Windows Server 2016 —What’s New in Data Deduplication

Deduplication eliminates the need to repeat data to create a single instance. The creation of the single instance improves storage utility and efficiencies in a network with heavy network transfers.

Some may confuse deduplication with data compression, which identifies repeat data within single files and encodes the redundancy.

In simple terms, deduplication is a continuous process that eliminates excess copies of data; therefore, decreasing storage demands.

Data deduplication applies to Windows Server, the Semi-annual Channel, and Windows Server 2016.

Data deduplication in Windows Server 2016 is a highly optimized, manageable, and flexible process.

Here are the updated and new data deduplication features in Windows Server 2016.

The Updated Features

Here are two of the updated features.

1. Support for Large Volumes

In earlier versions, volumes were partitioned to fit data sizes that are above 10TB.
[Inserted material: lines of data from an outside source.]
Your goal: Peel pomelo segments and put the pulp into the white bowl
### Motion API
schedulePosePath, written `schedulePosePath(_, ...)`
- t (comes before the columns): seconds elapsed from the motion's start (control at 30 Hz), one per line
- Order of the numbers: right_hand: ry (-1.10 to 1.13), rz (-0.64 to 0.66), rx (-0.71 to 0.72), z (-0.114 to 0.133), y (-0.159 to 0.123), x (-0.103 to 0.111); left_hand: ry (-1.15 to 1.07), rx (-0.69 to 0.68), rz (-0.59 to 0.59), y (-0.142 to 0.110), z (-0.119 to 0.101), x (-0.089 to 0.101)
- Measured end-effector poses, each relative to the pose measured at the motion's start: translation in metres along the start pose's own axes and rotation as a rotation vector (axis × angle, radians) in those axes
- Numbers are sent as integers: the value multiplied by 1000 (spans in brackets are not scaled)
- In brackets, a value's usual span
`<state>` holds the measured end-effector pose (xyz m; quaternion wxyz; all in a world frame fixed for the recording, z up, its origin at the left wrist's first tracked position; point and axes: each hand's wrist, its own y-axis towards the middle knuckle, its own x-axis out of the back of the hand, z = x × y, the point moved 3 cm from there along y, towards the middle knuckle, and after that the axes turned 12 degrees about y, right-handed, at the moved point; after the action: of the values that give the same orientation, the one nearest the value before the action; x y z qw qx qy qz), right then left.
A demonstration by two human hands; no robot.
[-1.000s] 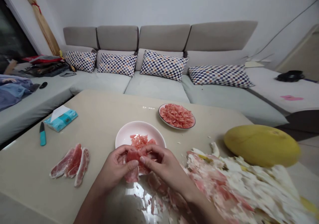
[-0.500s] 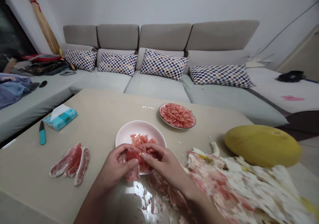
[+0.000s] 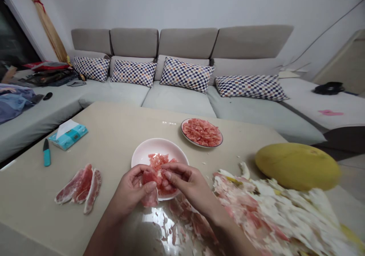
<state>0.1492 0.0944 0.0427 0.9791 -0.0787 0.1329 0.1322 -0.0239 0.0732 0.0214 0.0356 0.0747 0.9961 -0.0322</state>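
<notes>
My left hand [image 3: 131, 190] and my right hand [image 3: 186, 182] meet over the near rim of a pink bowl [image 3: 148, 151], both pinched on one red pomelo segment [image 3: 150, 182]. Its loose membrane hangs below my left thumb. The bowl holds a few torn pieces of red flesh. Behind it, a plate [image 3: 202, 132] is heaped with more red flesh. Three unpeeled segments [image 3: 79, 185] lie on the table to the left.
A big heap of white and pink peel [image 3: 273, 214] covers the table's right side, with a whole yellow pomelo [image 3: 298, 165] behind it. A tissue pack [image 3: 67, 134] and a teal-handled knife [image 3: 46, 157] lie far left. A grey sofa [image 3: 182, 96] with checked cushions stands behind the table.
My right fingers have shifted slightly leftward on the segment; both hands stay over the bowl's near rim. The view has drifted a little.
</notes>
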Motion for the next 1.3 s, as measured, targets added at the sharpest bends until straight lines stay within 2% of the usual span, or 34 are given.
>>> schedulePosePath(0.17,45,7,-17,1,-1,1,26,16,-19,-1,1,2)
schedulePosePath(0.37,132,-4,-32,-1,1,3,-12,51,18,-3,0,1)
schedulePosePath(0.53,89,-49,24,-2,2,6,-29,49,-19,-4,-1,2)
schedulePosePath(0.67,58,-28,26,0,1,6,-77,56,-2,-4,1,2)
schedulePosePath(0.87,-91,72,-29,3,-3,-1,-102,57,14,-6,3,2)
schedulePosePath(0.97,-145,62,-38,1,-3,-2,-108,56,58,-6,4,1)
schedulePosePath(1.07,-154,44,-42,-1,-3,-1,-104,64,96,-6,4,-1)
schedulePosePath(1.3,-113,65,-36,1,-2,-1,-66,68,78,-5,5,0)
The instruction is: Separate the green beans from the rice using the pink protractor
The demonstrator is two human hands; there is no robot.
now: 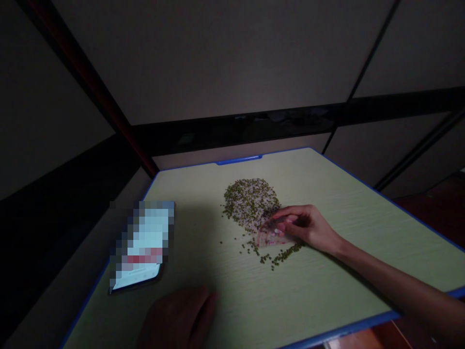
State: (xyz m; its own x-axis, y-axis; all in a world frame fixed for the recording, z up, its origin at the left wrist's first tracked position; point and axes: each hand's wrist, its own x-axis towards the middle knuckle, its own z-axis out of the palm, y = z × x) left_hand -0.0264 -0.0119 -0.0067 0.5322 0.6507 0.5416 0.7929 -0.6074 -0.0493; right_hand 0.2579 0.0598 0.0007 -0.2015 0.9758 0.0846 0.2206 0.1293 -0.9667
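Note:
A pile of small green beans mixed with pale grains [250, 198] lies in the middle of the light table. My right hand [308, 228] pinches a clear, pinkish half-round plastic piece, which looks like a protractor [267, 237], between thumb and fingers. Its curved edge is at the near right side of the pile. Loose green beans [283, 254] lie in a strip just in front of it. In deep shadow at the near edge, my left hand [178, 315] rests on the table with its fingers curled together; nothing shows in it.
A phone [145, 274] with a lit, partly blurred screen is at the table's left side. The table [348, 194] has a blue rim and a blue handle [240, 160] at its far edge. Dark cabinet panels [236, 58] stand close behind.

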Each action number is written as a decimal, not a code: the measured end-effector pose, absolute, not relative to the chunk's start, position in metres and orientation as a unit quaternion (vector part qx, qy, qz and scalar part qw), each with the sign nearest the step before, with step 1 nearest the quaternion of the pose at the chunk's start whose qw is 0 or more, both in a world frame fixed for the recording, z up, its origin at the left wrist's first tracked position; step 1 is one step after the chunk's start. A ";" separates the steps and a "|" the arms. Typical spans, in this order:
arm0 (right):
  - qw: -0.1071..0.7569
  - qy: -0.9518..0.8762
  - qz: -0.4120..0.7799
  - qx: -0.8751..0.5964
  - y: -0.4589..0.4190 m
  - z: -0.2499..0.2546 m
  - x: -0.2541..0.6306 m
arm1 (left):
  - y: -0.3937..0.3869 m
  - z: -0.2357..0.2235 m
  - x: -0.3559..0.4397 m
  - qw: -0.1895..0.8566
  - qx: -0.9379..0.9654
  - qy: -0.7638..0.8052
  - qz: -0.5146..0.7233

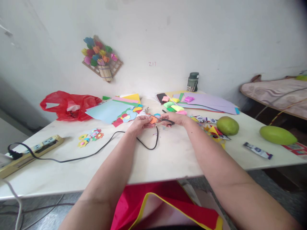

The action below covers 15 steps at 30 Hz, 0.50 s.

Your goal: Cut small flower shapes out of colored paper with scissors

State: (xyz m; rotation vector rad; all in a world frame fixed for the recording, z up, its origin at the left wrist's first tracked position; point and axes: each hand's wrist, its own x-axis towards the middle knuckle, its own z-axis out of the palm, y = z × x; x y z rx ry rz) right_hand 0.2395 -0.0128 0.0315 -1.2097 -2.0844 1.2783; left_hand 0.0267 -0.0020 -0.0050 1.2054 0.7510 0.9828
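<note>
Both my hands meet over the middle of the white table (168, 153). My left hand (140, 123) pinches a small orange paper piece (153, 119). My right hand (176, 118) is closed round black-handled scissors (165, 120), whose blades point left into the orange piece. A blue, green and red paper flower cut-out (126, 116) lies just behind my left hand. A black cable (144, 145) loops on the table under my hands.
A power strip (31, 151) lies at the left edge, a red plastic bag (69, 103) behind it. Small paper flowers (91, 136) lie left of centre. Coloured paper sheets (208, 101), clay blocks (176, 107), a jar (193, 81), two green mangoes (227, 125) (277, 134) and a tube (257, 150) sit right.
</note>
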 end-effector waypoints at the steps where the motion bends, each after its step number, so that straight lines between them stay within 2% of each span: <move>1: 0.204 -0.747 0.460 -0.435 -0.012 0.031 0.240 | -0.002 -0.005 0.027 0.650 0.531 0.330 0.433; 15: 0.186 -0.770 0.434 -0.429 -0.007 0.027 0.242 | -0.001 -0.006 0.026 0.645 0.536 0.333 0.432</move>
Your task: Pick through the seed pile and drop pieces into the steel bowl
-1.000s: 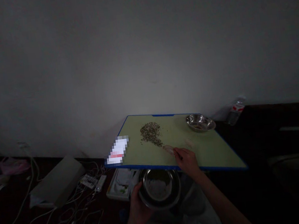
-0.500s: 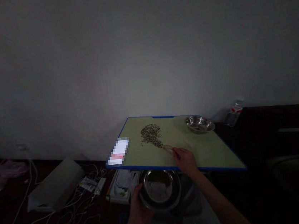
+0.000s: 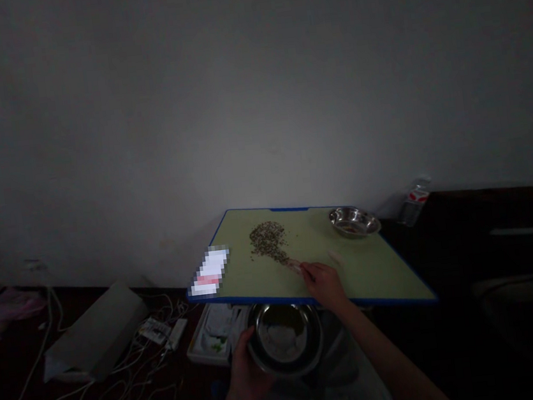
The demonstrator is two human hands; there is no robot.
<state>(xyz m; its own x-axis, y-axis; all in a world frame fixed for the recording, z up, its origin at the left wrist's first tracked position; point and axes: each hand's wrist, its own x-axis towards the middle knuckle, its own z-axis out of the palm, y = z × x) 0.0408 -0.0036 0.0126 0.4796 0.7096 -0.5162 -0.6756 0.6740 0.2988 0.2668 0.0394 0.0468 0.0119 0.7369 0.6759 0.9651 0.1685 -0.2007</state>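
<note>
Plainly, the left hand [image 3: 248,372] is wrapping partly round a deep, shiny steel bowl [image 3: 313,352], thumb at the rim and fingers below, so its mouth is facing up beside the near edge of the pale-green, blue-rimmed tabletop [image 3: 385,276]. The right hand [image 3: 324,283] is pinching a thin, pale implement [image 3: 293,264], its shape uncertain in this dimness; that grip is leaving the tip free at the near tail of a dark, speckled heap of grains [image 3: 268,238]. A shallow steel dish [image 3: 370,227] is standing far right, clear of the right forearm.
</note>
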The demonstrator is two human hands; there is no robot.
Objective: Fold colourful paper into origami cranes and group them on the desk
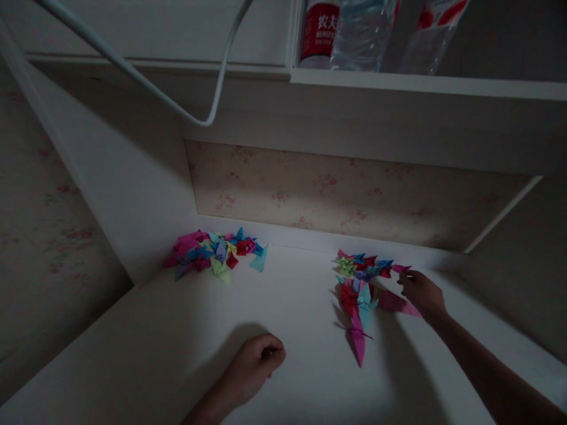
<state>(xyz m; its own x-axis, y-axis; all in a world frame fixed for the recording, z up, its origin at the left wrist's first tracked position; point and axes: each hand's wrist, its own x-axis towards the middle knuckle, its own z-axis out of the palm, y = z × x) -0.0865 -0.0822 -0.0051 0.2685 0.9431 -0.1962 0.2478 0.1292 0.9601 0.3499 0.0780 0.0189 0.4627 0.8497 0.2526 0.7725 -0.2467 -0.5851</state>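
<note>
Had the right hand (423, 291) beside a pink paper bird (401, 268) on the surface (292, 301), just past the fingers, with its long side going left to right, at the end of a row of birds (361, 275). Seemed to touch it; could not tell if pinched. Held the left hand (254, 364) well away, with fingers curled together. Saw bottles (321, 29) on the shelf (425, 84) above; could not tell full from empty.

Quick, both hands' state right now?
Left hand: curled loosely closed, nothing visible in it.
Right hand: fingertips at a magenta folded paper piece; whether they grip it cannot be told.
</note>
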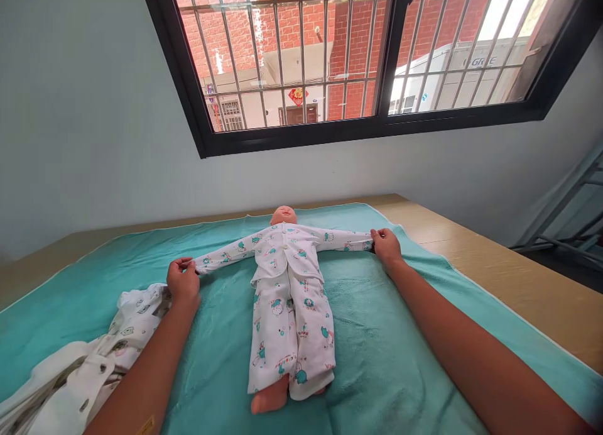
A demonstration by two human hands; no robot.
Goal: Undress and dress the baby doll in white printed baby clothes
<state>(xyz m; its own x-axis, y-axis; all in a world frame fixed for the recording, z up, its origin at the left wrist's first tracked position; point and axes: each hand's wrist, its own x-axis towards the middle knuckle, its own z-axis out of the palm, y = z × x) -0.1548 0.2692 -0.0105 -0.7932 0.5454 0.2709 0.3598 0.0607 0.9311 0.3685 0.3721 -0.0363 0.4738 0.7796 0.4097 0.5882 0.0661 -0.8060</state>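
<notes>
A baby doll [284, 215] lies on its back, its head toward the wall. It wears a white printed jacket [286, 254] and matching trousers [293, 334], with one bare foot showing below the left leg. My left hand [183, 278] pinches the end of the jacket's left-side sleeve [226, 254]. On the other side my right hand [386, 245] grips the cuff of the right-side sleeve [346, 239]. Both sleeves are stretched straight out sideways. The doll's hands are not visible.
Beneath the doll a teal blanket [377, 322] covers much of a wooden table [509, 284]. Crumpled white printed clothes [113, 341] lie at the left, partly behind my left forearm. A barred window [301, 64] is above; a metal frame [560, 202] stands at the right.
</notes>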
However, in Windows Server 2016, data deduplication supports volume sizes of up to 64TB.

  • What is the Added Value?

The volumes in Windows Server 2012 R2 had to be appropriately portioned in the correct sizes to ensure optimization demands keep up with the rate of data transfer.

The implication here was that data deduplication could only work on volumes with data of 10TB or less. The performance also depended on existing workloads on write patterns.

  • What is Different?

Windows Server 2012 R2 uses a single thread and an input and an output queue for every volume.

This is to maximize optimization and make sure jobs do not fall behind, which can affect the volume’s overall saving rate. This way, large data sets have to be broken into small volumes.

The volume size depends on the expected partition size; the maximum size is between 6 and 7TB for high volumes and 9 and 10TB for low volumes.

Windows Server 2016 has a new way of working with data deduplication: it runs on more than one thread and uses multiple inputs and outputs for every volume.

This introduces a new routine that was only possible after dividing data into small chunks.

2. Support for Large Files

In earlier versions, any file approaching the 1TB size was not eligible for deduplication.

However, Windows Server 2016 supports files with a maximum size of 1TB.

  • What is the Added Value?

In Windows Server 2012 R2, you cannot deduplicate large files due to reduced performance in the deduplication process queue.

In Windows Server 2016, deduplication of files of up to 1TB is possible.

Consequently, this enables you to save a large volume of work; for example, reduplicating large backup files.

  • What is Different?

Windows Server 2016 deduplication process uses new streaming and mapping structures to improve the deduplication output and its access.

Besides, the process can now be optimized when there is a failure, instead of restarting the entire process. Deduplication affects files with a capacity of 1TB.

The New Features

Here are three of the new features.

1. Support for Nano Servers

Nano servers support is a new feature that is available in any Nano Server Deployment option in Windows Server 2016.

  • What is the Added Value?

Nano servers is a headless deployment in Windows Server 2016 that need a smaller system for tracing resources. It enables quick startups and needs fewer updates and restarts than the Windows Server Core Deployment version.

2. Simple Backup Support

The Windows Server 2012 R2 support Virtualized Backups, like Microsoft Data Protection Manager, after successful manual configurations.

Windows Server 2016 has some new default backups that allow for seamless data deduplication for Virtual backups.

  • What is the Added Value?

For this to happen in earlier versions of the Windows Server, you needed to manually tune deduplication settings, as opposed to Windows Server 2016 that has a simplified process for its Virtualized backup applications.

Server 2016 enables deduplication for each volume, just the same way as the General Purpose File Servers.

3. Support for Clusters Operating System Rolling Upgrade

Data deduplication is capable of supporting the new Cluster OS Rolling Upgrade feature in Windows Server 2016.

  • What is the Added Value?

The failover clusters in Windows Server 2012 R2 can have a mix of nodes that run deduplication alongside nodes that operate Windows Server 2016 versions of deduplication.

This improvement adds full access to the data that is being deduplicated during the rolling upgrade.

Consequently, it allows the gradual rollout of the new version of data deduplication on an existing Windows Server 2012 R2 cluster without experiencing downtimes during the upgrading process.

  • What is Different?

In earlier versions of the Windows Server, a failover cluster required that all nodes in a cluster must be of the same Windows Server version.

However, in Windows Server 2016 version, the rolling upgrades allow clusters to run in mixed modes.